SAVANNAH, Ga. (WSAV) – The Georgia Board of Education passed a resolution last week that condemns some teaching about race.
The measure doesn’t specifically name critical race theory, but it’s growing more controversial and seems to be the point of the vote.
Board Chair Scott Sweeney told other members that the resolution sets a foundation for standards while local education authorities are responsible for curriculum.
The resolution does affirm the state board will work to prevent the promotion of any divisive ideologies based on race or sex from being incorporated into Georgia’s K-12 public education standards.
“We want to encourage people to teach the facts,” Sweeney said. “Is there racism within the country? Absolutely, all right. Is the entire country racist? I don’t agree with that.”
Dr. Jamal Toure, a Savannah historian and college professor, says the theory is being politicized.

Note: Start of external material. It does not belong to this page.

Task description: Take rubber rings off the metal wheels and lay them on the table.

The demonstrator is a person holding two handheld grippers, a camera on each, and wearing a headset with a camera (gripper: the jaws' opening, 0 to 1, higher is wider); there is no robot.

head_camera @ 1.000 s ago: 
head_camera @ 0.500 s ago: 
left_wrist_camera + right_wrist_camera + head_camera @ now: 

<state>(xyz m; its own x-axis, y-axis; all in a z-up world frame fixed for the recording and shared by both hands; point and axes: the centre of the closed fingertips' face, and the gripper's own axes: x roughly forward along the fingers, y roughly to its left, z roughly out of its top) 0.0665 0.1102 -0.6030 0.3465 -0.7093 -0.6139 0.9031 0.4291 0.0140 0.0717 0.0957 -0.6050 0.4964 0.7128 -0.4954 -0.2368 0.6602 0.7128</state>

“What we should really be focused on is history which is about honesty, telling everyone’s story and all facets of those stories,” Toure said.
While the state board says this is not about dividing any groups, Toure says in the past, Georgia’s education system has often left out the true stories of minorities.
“We’ve seen division, we’ve seen that with regards to the tales that have been told that make some people look inferior and other people look superior when really, it’s not true,” said Toure.
The resolution, among other things, lists that the U.S. is not a racist country and that Georgia is not a racist state. When the vote was taken last Thursday, most board members supported, it but two did not, including Kenneth Mason, who is African American.
“The statement, when I read it, made me feel like I didn’t belong,” Mason said. “Because it excused the existence of racism.”
Georgia Gov. Brian Kemp would not agree.
The board acted after receiving a letter from the governor two weeks ago. He said at the time that he had had complaints from parents.
“I think the board made a great decision,” Kemp told WSAV last Friday when he was in Bryan County.
“I felt like the way the system works in Georgia, per the (state) Constitution, and that since we have a constitutionally elected state school superintendent and a board that governs the superintendent, that they should have a public process to deal with critical race theory,” said Kemp.
The governor said that “we need to make sure that we’re teaching the facts and not teaching an agenda.”
After the board passed the resolution last Thursday, the governor’s campaign sent out emails regarding the resolution and asked for donations.
Toure says that critical race theory has become a political football.
“Those who are caught up in ideologies who are now trying to clammer for votes,” he said.
“This is an easy target for people now to go run around and rally around when really they should rally round the flag of truth,” Toure added.